= Data provided =

******************************

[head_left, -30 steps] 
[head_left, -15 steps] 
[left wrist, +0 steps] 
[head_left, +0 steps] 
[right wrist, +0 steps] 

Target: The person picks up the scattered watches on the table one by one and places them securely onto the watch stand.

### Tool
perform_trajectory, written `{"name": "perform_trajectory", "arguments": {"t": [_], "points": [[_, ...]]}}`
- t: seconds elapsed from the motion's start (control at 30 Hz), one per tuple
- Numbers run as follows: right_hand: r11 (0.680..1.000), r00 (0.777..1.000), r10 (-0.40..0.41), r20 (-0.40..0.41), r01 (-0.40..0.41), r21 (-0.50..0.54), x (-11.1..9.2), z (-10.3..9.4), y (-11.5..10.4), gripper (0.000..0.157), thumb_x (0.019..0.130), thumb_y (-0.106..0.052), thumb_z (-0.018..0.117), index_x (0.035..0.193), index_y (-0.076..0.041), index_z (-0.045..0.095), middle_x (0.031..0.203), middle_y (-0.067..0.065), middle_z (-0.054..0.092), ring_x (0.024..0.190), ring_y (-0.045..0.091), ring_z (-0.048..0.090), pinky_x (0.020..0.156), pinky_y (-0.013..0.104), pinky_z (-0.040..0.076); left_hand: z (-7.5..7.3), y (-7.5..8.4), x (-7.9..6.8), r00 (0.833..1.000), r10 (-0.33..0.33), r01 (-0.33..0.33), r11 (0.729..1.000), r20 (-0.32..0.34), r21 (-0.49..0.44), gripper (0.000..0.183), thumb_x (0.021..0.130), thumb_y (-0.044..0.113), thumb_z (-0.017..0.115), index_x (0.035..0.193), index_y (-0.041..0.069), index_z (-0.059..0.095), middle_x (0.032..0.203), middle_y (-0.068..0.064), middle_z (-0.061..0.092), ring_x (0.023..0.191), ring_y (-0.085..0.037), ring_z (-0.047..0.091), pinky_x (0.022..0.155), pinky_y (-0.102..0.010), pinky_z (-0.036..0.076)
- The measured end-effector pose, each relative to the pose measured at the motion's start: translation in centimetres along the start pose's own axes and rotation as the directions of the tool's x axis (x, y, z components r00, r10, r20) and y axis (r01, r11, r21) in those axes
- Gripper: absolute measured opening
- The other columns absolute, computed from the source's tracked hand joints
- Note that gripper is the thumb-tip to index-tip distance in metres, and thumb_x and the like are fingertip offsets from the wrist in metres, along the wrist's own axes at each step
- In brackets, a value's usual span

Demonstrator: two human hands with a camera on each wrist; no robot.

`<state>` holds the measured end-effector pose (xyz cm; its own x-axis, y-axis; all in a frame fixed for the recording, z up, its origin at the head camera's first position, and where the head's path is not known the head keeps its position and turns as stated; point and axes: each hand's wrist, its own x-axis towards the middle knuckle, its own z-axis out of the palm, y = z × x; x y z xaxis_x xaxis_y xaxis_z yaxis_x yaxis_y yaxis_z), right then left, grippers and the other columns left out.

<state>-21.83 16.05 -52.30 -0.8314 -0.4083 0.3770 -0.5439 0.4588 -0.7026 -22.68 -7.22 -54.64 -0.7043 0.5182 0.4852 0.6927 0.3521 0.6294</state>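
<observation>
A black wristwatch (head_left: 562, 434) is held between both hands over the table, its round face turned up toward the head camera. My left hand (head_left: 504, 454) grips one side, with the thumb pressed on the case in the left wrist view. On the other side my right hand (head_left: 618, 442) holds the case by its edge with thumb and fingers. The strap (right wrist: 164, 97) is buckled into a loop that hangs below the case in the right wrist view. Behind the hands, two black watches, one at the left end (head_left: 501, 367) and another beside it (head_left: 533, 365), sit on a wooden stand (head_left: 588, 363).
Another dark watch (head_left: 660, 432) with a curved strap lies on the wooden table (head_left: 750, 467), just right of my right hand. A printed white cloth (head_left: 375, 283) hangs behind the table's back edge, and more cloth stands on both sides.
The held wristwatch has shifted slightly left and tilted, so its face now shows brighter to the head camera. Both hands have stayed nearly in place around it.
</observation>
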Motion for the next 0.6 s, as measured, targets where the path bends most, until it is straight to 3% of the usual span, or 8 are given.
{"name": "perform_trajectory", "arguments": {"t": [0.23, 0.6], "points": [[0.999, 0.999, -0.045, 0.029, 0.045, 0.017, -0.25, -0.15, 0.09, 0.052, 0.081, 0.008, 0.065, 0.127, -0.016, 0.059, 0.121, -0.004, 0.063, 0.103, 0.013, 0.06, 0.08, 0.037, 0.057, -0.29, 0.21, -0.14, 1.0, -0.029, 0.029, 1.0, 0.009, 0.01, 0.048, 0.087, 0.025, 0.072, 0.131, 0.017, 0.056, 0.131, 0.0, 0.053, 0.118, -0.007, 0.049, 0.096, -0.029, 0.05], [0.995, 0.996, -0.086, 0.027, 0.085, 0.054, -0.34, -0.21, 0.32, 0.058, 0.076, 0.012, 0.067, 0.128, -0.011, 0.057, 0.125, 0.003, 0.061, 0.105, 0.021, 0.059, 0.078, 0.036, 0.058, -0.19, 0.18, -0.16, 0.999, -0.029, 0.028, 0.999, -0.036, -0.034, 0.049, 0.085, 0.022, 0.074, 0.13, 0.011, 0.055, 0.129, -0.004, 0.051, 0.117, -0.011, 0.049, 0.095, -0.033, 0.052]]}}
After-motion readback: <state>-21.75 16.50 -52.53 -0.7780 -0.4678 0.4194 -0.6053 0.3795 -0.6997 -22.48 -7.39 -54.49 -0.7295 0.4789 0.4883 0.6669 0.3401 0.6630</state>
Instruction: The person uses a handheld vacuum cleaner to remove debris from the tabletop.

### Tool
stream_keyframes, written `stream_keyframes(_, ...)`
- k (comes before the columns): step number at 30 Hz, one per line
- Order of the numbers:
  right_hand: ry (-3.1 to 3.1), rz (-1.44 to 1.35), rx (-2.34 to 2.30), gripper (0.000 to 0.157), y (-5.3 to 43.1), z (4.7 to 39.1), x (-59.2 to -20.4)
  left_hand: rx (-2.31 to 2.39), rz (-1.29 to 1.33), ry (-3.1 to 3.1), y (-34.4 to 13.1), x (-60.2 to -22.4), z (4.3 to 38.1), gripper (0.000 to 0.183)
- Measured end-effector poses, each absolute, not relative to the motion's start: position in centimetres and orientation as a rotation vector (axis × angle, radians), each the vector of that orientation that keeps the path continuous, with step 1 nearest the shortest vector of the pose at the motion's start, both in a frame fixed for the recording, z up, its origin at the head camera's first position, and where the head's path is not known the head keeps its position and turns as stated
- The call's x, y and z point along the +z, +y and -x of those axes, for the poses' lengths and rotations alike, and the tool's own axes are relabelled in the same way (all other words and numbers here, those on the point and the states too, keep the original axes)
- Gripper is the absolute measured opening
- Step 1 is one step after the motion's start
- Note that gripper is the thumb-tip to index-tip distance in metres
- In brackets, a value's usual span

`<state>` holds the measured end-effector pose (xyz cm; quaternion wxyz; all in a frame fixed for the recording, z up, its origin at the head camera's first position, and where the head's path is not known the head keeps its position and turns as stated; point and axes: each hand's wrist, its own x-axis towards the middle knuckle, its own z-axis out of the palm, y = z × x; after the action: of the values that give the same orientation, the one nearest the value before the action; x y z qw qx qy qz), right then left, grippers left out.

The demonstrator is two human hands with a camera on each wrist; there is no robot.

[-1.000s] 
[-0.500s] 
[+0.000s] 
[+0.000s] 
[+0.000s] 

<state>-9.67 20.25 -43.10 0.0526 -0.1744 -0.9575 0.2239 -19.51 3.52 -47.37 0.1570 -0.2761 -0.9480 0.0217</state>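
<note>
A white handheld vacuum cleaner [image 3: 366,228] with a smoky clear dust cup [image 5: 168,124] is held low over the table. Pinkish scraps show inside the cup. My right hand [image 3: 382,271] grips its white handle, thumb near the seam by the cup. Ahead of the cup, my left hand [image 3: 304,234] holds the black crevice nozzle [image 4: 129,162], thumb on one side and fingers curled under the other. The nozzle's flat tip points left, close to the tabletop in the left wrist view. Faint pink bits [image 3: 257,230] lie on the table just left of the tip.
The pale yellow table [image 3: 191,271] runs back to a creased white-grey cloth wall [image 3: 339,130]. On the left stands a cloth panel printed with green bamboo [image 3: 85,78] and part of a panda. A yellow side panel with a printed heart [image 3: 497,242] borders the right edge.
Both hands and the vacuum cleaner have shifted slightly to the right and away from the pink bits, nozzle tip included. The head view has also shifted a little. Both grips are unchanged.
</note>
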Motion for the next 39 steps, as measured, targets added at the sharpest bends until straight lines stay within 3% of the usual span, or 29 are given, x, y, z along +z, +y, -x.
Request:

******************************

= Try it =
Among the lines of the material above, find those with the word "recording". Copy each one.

= Response area =
`<state>` holds the measured end-effector pose (xyz cm; its own x-axis, y-axis; all in a frame fixed for the recording, z up, its origin at the head camera's first position, and where the head's path is not known the head keeps its position and turns as stated; point and axes: each hand's wrist, its own x-axis towards the middle knuckle, its own z-axis out of the palm, y = z × x; x y z xaxis_x xaxis_y xaxis_z yaxis_x yaxis_y yaxis_z), right then left, grippers and the other columns left out.
- Measured end-effector poses, each absolute, not relative to the motion's start: position in centimetres and orientation as a rotation vector (axis × angle, radians), each the vector of that orientation that keeps the path continuous, with step 1 nearest the shortest vector of the pose at the motion's start, both in a frame fixed for the recording, z up, its origin at the head camera's first position, and where the head's path is not known the head keeps its position and turns as stated
`<state>` holds the measured end-effector pose (xyz cm; quaternion wxyz; all in a frame fixed for the recording, z up, its origin at the head camera's first position, and where the head's path is not known the head keeps its position and turns as stated; point and axes: each hand's wrist, its own x-axis towards the middle knuckle, its own z-axis out of the palm, y = z × x; after the action: of the values that give the same orientation, the one nearest the value before the action; x y z qw qx qy qz), right then left, grippers left out.

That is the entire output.